After months of murmurs, news broke just before the long Memorial Day weekend that, according to unnamed sources, the surviving members of Queen were in the process of selling the legendary group’s catalog for a mind-boggling $1 billion. Universal Music Group, the world’s largest music company, was said to be the likely buyer.
Three sources tell Variety the deal is in advanced stages — although another close to the situation says it is very preliminary — and that the billion-dollar price tag is “real.” However, exactly what is included in the package is not entirely clear.
The deal “is Universal’s to lose,” two sources said — although Sony Music is said to be waiting in the wings — owing to the company’s longstanding relationship with the group, which signed with EMI in 1972 and remained with the company, which was acquired by Universal in 2011, throughout its career. However, in 1991 it signed a licensing deal with Hollywood Records for U.S. and Canadian recorded-music rights only, which led to a later acquisition by the company of those assets — and therein lies one of the complicating factors.
If true, the acquisition would dwarf the largest such deals on record, which include Bruce Springsteen selling his publishing and recorded-music to Sony for a reported $600 million and Bob Dylan selling his publishing to Universal for a price said to be nearly $400 million. Biggest of all, sources told Variety in February that the Michael Jackson estate is in the process of selling half of the late singer’s music catalog to Sony and an unspecified financial partner for between $800-900 million, although that deal apparently had not closed at the time of this article’s publication.
To be sure, Queen’s music catalog is among the most valuable in the world — with classics like “Bohemian Rhapsody,” “Another One Bites the Dust,” “Radio GaGa,” “39,” “Somebody to Love” and “You’re My Best Friend” as well as the perennial stadium-shakers “We Will Rock You” and “We Are the Champions,” the songs are globally popular and enormously lucrative.
Reps for Queen, Universal and Disney all declined comment, although a source close to the situation tells Variety that Hollywood has no current or future plans to sell its rights.
But a billion dollars speaks loudly.
Obviously, whether or not that sum is realistic depends on what is included in it. Three sources tell Variety the publishing assets of the bandmembers — Brian May, Roger Taylor, John Deacon and the estate of Freddie Mercury, all of whom are equal shareholders in Queen Productions Ltd. — are on the table, although another says they are not. That situation may or may not be complicated by the fact that the group’s songs were almost entirely written by individual members up to the 1982 “Hot Space” album, when they agreed to be collectively credited on each song no matter who actually wrote it.
Yet the real wild card is Hollywood’s ownership of the North American rights to the catalog, which presumably would be a separate or related transaction if the company were to change its mind about selling.

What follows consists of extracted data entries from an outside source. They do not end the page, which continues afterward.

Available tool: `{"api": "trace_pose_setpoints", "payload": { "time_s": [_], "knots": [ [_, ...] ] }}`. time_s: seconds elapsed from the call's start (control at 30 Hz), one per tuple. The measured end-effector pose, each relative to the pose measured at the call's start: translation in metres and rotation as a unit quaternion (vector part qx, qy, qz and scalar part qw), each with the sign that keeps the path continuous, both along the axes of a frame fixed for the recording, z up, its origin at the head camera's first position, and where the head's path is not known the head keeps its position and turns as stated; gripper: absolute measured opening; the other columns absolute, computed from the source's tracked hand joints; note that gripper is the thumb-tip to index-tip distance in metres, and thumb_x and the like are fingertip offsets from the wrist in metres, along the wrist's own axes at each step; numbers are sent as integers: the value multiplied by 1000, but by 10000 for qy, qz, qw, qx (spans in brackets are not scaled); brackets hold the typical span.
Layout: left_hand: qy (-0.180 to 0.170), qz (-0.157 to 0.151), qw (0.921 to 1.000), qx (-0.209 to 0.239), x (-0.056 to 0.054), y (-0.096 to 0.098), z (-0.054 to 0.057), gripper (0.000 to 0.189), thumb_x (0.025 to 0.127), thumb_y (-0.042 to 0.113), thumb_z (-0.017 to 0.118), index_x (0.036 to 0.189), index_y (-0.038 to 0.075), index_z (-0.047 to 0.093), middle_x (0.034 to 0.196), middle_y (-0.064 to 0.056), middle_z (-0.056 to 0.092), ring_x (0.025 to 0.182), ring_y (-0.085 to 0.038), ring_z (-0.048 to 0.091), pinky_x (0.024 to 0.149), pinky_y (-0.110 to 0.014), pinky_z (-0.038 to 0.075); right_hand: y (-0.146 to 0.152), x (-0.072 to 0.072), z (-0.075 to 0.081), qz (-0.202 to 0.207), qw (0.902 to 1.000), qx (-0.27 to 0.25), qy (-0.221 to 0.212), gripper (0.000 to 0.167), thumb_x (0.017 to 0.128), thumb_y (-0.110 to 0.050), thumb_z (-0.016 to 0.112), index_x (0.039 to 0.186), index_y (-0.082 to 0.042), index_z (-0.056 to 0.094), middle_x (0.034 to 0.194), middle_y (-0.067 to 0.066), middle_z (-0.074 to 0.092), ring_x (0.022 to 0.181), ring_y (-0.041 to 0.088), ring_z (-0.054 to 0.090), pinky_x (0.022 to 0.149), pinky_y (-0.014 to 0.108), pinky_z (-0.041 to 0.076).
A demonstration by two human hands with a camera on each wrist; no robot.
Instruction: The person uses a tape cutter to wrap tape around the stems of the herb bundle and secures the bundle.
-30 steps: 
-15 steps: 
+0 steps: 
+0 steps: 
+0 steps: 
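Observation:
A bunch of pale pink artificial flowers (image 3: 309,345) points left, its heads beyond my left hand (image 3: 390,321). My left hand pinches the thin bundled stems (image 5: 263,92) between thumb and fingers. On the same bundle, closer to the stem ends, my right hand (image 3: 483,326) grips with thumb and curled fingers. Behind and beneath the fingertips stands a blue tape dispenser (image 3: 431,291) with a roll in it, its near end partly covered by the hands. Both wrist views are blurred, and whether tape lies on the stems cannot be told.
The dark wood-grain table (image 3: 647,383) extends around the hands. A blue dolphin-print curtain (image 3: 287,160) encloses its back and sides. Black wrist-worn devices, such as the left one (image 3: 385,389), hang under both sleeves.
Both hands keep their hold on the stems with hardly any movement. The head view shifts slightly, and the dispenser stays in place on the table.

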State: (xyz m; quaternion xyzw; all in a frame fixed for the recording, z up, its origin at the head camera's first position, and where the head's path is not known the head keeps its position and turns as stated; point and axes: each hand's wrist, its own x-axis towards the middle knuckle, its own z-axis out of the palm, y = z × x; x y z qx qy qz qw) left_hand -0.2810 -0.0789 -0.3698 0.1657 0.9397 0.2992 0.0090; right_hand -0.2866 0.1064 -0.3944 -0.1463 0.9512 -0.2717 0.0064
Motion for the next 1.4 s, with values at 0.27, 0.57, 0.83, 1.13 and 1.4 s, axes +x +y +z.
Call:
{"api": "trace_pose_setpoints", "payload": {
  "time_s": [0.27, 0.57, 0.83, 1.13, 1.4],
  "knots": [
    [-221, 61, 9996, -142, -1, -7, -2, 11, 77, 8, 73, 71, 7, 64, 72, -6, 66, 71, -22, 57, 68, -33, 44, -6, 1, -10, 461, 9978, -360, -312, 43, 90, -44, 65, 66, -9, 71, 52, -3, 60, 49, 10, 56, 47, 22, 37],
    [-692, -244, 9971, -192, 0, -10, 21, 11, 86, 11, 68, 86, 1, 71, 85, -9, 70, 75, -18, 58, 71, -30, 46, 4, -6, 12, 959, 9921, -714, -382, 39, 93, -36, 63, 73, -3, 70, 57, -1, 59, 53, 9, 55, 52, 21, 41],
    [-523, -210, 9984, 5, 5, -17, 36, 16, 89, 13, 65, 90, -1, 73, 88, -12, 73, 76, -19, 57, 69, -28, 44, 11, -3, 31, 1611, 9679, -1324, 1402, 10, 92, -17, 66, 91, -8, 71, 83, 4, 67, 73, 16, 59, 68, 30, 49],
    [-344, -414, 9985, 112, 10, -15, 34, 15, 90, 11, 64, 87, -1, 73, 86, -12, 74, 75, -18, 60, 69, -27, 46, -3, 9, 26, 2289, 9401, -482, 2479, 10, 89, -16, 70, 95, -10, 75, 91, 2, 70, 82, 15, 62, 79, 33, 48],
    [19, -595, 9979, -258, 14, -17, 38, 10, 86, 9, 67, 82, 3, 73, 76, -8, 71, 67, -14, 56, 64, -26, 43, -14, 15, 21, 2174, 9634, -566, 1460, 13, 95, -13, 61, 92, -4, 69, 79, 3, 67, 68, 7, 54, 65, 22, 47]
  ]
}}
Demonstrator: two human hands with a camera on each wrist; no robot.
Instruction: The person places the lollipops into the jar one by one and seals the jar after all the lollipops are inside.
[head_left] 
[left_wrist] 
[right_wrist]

While the group’s catalog is certainly enormously valuable in most other parts of the world, the U.S. is the world’s largest music market by a long stretch and Canada is no slouch at No. 8, according to the IFPI’s 2022 report. The absence of those two markets, not to mention publishing rights, would seem to drop the catalog’s value substantially below $1 billion.
Indeed, Hollywood’s 1991 deal with the group has turned out to be one of the most far-sighted in the industry. At the time, lead singer Freddie Mercury was widely rumored to be afflicted with AIDS, although he did not confirm the reports until the day before his death the following year. Peter Paterno, the then-new label’s CEO, was lambasted for overpaying a reported $10 million licensing deal with the group and, absent other major hits on the label, stepped down from his post after his contract expired in 1993; he has long since returned to his previous status as one of the industry’s top attorneys.
While details are unclear, at some point the group sold those rights to Hollywood: A series of 2011 reissues and all streaming credits bear a Hollywood copyright line, rather than the previous “Queen Productions under license to Hollywood Records Inc.” Queen is one of the most business-savvy major recording artists — and like many such artists, they signed a deal early in their career that they later regretted financially and legally — and it seems uncharacteristic for the group to sell off any of its considerable assets. But at the time of the sale, which probably took place sometime in the 2000s, the music industry had lost half of its value due to illegal downloading, and the bandmembers may have considered it a good time to sell. However, they probably wish they’d waited: Streaming brought the music industry back to health and, as the Dylan, Springsteen and (presumably) Jackson deals show, the value of such assets has grown exponentially over the past decade-plus.
Be that as it may, some sources suggest that, as often happens in such catalog deals, the exact details are unconfirmed and players may be leaking information in order to goose up the price as a deal approaches its close. One source tells Variety that such a tactic may be in play with the Queen deal — that the talks are still in early stages and the media reports are being used in an attempt to solidify a billion-dollar price tag, a.k.a. a “stalking horse.”
Time will tell. Variety will have more on this situation as it develops.